Başarı, sadece yetenekle değil, aynı zamanda azimle, hırsla ve belki de en önemlisi disiplinle şekillenir. Türk okçuluğunun parlayan yıldızı Mete Gazoz'un 120 bin ok atışı, bu kusursuz birlikteliği en çarpıcı şekilde yansıtan bir örnek olarak önümüzde duruyor.

Mete Gazoz, her gün, her hafta, her ay ve her yıl belirlenen bir planın parçası olarak sahalara çıkıyor. Milli Takımlar Teknik Direktörü Yusuf Göktuğ Ergin liderliğindeki ekip, sadece yay ve okla sınırlı kalmayıp kuvvet, dayanıklılık, performans gibi unsurları da kapsayan detaylı bir programla sporcularını hazırlıyor.

Gazoz'un başarı formülü sadece spordan ibaret değil, aynı zamanda bir yaşam tarzını da içeriyor. Günlük 600, haftalık 3 bin 500, aylık 12 bin ve yıllık 120 bin ok atışı, sadece bir antrenman sayısı değil, aynı zamanda bir azmin ve disiplinin ölçüsü. Bu sayılar, her bir okun hedefe ulaşma yolunda atılmış bir kararın somut bir göstergesi.

Türkiye Okçuluk Federasyonu Başkanı Abdullah Topaloğlu'nun vurguladığı gibi, disiplinli bir plan, sadece antrenman sahalarında değil, hayatın her anında başarıyı getiriyor. Milli takımın ulusal ve uluslararası yarışmalara göre oluşturduğu çalışma planı, sporcuların en üst düzeyde performans sergilemesini sağlıyor.

2024 Paris Olimpiyatları hedeflerine ulaşmak için belirlenen takım kotasına sahip olan Gazoz, Ulaş Berkim Tümer ve Muhammed Abdullah Yıldırmış için yeni sezon planlaması da yapıldı. Kamplarda bireysel fiziksel özelliklere odaklanan antrenman programları, koşu ve antrenman sırasında takip edilen verilerle destekleniyor.

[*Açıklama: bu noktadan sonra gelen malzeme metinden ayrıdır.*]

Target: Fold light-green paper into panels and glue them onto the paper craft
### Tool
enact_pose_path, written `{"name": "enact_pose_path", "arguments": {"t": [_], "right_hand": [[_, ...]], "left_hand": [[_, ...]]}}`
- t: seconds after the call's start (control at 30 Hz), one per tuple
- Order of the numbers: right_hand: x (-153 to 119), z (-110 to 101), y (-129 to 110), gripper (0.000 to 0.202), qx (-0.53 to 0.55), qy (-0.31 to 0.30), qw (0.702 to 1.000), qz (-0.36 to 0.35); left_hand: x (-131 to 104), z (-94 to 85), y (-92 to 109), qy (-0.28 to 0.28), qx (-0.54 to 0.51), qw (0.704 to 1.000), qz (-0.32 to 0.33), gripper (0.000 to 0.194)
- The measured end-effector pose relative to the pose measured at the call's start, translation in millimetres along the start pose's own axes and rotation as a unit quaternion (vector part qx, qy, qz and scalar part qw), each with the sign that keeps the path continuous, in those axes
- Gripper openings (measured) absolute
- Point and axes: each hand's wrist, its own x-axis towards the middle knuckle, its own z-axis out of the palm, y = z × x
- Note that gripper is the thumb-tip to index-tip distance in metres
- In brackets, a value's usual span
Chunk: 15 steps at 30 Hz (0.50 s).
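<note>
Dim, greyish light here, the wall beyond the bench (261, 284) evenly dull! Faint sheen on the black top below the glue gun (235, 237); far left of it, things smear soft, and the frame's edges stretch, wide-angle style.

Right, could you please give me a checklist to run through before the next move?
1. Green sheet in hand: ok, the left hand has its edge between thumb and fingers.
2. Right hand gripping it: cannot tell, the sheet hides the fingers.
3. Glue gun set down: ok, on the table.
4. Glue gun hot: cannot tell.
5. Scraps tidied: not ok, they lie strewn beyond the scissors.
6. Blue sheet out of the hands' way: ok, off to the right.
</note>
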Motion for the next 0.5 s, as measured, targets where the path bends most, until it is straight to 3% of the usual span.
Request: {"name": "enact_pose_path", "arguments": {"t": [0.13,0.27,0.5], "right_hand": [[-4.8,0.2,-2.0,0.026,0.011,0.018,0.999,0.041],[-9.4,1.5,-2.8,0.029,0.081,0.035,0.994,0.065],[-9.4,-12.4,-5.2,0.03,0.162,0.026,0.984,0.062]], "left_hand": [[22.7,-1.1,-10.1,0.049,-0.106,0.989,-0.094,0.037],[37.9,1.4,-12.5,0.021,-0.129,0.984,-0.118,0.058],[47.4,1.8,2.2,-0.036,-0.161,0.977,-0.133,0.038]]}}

Bu hikaye, Mete Gazoz'un başarılarından çok daha fazlasını anlatıyor. Her bir ok, sadece yayı germekle kalmıyor; aynı zamanda bir disiplin manifestosunun parçası oluyor. Türk okçuluğunun zirveye tırmanışında, sadece sporcuların değil, aynı zamanda yönetimin, teknik kadronun ve sporcuların uyum içinde çalışmasının payı büyük.